Actually, there’s a whole raft of new problems, most of which stem from the astonishingly asinine nature of the majority of these half-hearted efforts which seem to be created purely to allow another sequin-T-shirted goon to boast to his ‘peeps’ in the pub that he’s, like, a musician, yeah?

But I digress. The main problems are the band names themselves. Even though English has over a million words to choose from, the same words keep getting chosen for more than one band, and thus squabbling ensues.

So Ghosts aren’t the same as these Ghosts. Or these Ghosts, these Ghosts or this Ghost. Lawyers: on your marks, get set, SUE! Today’s Ghosts in question are nothing like any of the others, which will at least help you to differentiate between them when confusion arises on iTunes.

Ghosts‘ music is, well, ghostly. No Lake is all thick mist, throbbing murk and swirling sonic fog. Don’t be shocked if you experience both a sudden chill and visions of a dead body lying twisted beneath icy water.

Ghosts are smart enough to extrapolate this sound into songs that have more soul – and Young Ghosts is the result: a rusty two minute pop song.

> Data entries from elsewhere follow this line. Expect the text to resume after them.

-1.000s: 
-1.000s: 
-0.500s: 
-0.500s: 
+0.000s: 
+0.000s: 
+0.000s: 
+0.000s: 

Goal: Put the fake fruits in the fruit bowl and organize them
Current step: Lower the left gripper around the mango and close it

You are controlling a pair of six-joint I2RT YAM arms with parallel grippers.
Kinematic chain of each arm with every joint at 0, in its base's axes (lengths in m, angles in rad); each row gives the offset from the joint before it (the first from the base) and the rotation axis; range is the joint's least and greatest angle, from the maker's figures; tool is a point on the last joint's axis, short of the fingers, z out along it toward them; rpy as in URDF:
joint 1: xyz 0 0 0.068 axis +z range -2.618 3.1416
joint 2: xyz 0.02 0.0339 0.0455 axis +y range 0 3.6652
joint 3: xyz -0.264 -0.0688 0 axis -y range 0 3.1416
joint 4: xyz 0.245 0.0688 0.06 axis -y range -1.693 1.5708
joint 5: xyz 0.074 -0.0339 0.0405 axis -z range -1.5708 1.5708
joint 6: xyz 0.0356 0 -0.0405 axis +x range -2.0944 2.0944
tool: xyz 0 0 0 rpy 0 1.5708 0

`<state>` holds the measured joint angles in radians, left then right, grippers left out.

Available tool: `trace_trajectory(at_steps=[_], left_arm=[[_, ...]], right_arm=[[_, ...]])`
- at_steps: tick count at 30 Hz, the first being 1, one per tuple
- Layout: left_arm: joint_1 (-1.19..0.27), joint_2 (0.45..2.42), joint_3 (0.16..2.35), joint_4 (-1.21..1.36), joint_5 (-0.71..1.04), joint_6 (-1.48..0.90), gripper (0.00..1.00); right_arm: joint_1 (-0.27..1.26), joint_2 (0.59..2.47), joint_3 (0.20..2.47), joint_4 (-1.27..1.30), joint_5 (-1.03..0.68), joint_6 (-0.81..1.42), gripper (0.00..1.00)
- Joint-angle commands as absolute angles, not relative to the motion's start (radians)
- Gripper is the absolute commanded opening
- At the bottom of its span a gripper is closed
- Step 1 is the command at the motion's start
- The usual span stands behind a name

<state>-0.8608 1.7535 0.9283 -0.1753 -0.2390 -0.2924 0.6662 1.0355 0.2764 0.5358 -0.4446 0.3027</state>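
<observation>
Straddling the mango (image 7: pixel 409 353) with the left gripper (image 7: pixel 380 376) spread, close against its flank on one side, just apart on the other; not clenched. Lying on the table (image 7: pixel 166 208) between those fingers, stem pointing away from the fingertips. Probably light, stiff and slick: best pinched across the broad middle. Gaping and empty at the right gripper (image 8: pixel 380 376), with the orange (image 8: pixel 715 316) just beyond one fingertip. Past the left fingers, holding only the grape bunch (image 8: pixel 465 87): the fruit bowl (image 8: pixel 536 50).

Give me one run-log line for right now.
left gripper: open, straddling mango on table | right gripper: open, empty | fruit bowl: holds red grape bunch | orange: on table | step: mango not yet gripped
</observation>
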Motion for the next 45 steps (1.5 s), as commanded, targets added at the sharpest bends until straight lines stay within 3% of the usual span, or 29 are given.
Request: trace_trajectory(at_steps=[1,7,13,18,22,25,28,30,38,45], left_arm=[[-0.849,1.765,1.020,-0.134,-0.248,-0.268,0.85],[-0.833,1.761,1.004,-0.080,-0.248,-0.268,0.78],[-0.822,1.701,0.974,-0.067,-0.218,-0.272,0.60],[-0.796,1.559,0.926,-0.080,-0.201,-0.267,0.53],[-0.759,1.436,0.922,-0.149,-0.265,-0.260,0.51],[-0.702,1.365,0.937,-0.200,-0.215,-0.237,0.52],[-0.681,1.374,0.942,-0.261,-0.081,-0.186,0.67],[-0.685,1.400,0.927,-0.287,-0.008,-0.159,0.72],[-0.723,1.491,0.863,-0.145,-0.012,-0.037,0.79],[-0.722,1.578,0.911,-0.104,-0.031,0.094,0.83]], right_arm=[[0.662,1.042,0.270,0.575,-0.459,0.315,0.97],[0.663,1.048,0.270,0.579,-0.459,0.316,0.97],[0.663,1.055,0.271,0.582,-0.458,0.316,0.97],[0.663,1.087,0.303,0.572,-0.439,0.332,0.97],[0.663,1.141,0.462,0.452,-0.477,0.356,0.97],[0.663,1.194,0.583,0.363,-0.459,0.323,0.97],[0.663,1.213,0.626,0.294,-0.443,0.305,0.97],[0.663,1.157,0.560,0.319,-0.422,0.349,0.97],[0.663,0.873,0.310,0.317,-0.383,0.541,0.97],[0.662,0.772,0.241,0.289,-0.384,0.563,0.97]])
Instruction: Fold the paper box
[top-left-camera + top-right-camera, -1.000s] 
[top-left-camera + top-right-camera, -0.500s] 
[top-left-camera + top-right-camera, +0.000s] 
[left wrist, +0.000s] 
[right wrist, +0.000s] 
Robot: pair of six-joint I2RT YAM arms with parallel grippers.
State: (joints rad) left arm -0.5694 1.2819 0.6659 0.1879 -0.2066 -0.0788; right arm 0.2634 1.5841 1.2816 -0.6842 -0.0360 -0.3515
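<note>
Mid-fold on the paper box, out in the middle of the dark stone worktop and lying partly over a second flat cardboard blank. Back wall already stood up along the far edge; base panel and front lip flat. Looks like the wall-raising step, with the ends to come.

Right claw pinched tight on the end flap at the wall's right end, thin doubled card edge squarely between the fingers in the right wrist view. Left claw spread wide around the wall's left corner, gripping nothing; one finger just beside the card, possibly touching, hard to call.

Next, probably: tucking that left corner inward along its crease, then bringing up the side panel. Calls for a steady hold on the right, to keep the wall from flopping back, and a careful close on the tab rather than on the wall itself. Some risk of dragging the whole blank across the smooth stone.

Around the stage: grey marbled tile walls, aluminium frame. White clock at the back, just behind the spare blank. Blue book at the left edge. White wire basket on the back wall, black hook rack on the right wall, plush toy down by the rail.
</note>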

It hisses and pops like a 1900’s wax cylinder discovered in a time capsule, and drone eerily, all the while maintaining a simple pop sensibility.

Ghosts are a band swamped in fuzz, enveloped in age and washed in sepia. They are from another, indefinable age – not tomorrow, today or even yesterday. Their sound is fresh but rotted, pure and dirty like a bloodied wedding dress. Nice.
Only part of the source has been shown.